### [Task to carry out]
Using the records below, count the lines containing "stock" and give only the total.

### [Dataset excerpts]
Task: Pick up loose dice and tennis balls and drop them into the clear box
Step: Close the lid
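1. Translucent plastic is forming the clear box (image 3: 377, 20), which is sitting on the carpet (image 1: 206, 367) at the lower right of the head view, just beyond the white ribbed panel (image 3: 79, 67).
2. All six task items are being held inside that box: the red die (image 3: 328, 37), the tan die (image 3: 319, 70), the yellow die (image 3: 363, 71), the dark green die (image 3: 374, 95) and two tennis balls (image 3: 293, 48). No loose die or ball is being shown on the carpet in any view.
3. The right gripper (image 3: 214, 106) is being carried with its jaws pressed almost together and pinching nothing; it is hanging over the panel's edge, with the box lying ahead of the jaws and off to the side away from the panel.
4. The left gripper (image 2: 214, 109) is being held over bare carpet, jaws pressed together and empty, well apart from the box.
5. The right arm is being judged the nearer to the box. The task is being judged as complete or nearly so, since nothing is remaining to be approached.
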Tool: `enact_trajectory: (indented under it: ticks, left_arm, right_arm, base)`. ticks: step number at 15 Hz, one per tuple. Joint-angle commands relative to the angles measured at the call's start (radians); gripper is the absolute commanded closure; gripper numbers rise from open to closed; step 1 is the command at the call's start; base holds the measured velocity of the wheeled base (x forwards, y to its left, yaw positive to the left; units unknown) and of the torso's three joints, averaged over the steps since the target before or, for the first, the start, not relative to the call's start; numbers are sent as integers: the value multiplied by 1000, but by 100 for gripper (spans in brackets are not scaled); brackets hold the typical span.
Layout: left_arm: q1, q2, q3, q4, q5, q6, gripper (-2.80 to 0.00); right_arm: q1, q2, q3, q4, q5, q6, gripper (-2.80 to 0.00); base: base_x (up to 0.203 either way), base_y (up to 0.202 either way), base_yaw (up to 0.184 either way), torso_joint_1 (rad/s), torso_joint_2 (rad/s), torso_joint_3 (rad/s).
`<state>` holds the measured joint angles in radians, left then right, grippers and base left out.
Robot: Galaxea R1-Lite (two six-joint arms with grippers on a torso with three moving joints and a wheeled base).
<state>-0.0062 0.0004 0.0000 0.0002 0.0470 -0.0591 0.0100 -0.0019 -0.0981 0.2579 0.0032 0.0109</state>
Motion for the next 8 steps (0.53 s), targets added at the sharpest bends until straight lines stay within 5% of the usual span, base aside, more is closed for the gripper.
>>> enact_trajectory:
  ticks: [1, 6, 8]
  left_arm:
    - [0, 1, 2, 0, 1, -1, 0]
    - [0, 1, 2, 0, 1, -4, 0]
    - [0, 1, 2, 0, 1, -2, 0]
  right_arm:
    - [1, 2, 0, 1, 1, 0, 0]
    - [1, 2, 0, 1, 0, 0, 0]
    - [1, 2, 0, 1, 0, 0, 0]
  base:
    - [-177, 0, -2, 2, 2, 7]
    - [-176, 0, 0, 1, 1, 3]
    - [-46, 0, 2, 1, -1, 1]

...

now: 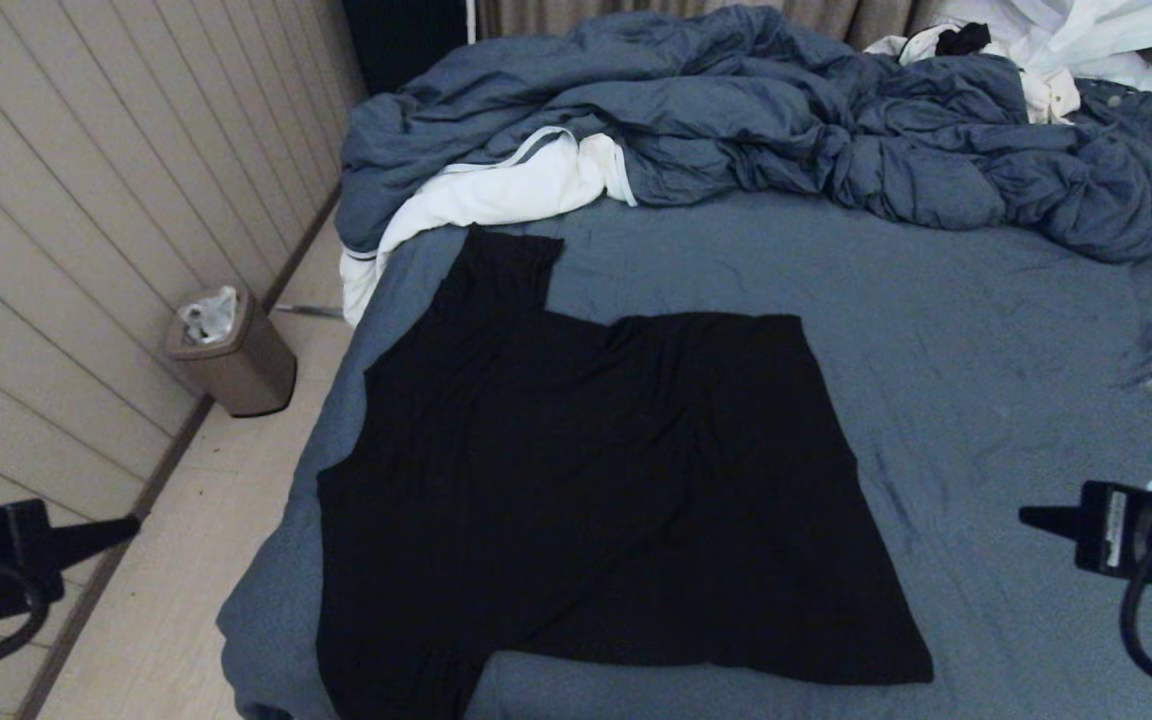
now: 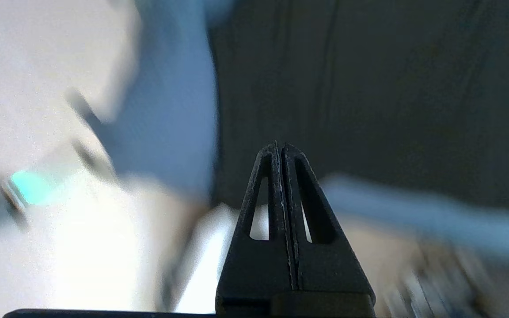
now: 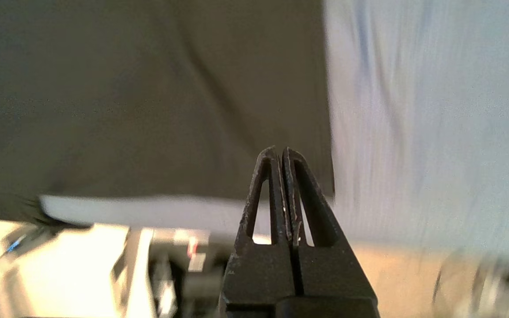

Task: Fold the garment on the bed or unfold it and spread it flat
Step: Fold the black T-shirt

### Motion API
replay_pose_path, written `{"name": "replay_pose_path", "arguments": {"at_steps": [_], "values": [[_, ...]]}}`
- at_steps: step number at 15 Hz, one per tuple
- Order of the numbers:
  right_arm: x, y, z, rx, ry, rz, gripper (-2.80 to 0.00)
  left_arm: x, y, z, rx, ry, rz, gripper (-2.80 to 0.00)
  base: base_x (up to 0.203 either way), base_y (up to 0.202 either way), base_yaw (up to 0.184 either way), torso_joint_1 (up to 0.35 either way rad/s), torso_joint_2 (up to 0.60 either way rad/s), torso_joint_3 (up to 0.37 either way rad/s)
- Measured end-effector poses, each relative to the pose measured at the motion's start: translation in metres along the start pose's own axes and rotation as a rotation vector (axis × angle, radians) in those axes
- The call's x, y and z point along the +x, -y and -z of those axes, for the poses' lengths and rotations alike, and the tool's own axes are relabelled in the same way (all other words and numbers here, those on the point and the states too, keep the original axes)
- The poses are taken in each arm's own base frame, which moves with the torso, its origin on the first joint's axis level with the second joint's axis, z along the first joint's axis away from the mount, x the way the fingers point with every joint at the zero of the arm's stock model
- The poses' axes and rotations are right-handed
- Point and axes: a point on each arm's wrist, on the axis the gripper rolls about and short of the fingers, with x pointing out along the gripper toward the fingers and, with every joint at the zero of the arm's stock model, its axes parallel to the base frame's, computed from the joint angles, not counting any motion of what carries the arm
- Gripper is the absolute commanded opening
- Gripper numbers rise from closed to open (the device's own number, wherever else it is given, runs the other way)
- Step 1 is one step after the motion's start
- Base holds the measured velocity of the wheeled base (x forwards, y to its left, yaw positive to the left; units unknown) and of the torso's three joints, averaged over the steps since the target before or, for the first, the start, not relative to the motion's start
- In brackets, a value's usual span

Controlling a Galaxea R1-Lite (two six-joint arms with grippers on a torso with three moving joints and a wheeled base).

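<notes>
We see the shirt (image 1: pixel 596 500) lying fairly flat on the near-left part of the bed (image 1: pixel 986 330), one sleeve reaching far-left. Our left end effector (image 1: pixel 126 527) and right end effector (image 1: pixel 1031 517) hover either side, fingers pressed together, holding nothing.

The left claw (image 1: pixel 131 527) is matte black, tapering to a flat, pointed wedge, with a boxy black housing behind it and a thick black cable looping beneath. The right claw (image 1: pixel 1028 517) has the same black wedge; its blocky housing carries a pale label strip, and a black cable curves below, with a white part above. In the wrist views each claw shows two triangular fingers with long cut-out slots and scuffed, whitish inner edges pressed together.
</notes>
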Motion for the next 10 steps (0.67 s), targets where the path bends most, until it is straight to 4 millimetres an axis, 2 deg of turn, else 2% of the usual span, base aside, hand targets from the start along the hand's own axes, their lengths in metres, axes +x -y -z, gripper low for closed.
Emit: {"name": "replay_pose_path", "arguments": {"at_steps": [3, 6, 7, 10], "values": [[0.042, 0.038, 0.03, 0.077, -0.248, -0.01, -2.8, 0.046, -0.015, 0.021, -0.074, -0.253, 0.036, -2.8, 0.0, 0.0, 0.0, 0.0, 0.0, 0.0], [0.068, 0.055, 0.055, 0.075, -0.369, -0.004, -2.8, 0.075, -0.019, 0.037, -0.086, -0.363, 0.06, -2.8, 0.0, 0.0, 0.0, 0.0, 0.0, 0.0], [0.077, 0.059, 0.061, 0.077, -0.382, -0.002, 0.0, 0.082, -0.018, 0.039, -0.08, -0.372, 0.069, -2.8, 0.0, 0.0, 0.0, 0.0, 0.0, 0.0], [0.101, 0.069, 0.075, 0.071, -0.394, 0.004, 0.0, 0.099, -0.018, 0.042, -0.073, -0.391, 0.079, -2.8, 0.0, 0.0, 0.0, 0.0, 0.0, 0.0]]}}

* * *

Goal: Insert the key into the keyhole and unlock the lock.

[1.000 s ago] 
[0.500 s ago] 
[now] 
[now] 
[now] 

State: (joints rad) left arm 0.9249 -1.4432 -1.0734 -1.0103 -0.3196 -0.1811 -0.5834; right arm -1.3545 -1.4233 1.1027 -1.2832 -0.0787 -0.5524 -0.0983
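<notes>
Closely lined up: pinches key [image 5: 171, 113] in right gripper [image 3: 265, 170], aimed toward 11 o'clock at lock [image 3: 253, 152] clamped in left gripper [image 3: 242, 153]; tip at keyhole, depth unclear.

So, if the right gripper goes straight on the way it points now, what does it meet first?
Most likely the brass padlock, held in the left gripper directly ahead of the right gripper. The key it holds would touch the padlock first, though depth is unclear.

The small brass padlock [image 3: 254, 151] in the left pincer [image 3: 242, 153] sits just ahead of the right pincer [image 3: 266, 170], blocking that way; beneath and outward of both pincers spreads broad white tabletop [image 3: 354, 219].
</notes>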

### [Solution for this exercise]
2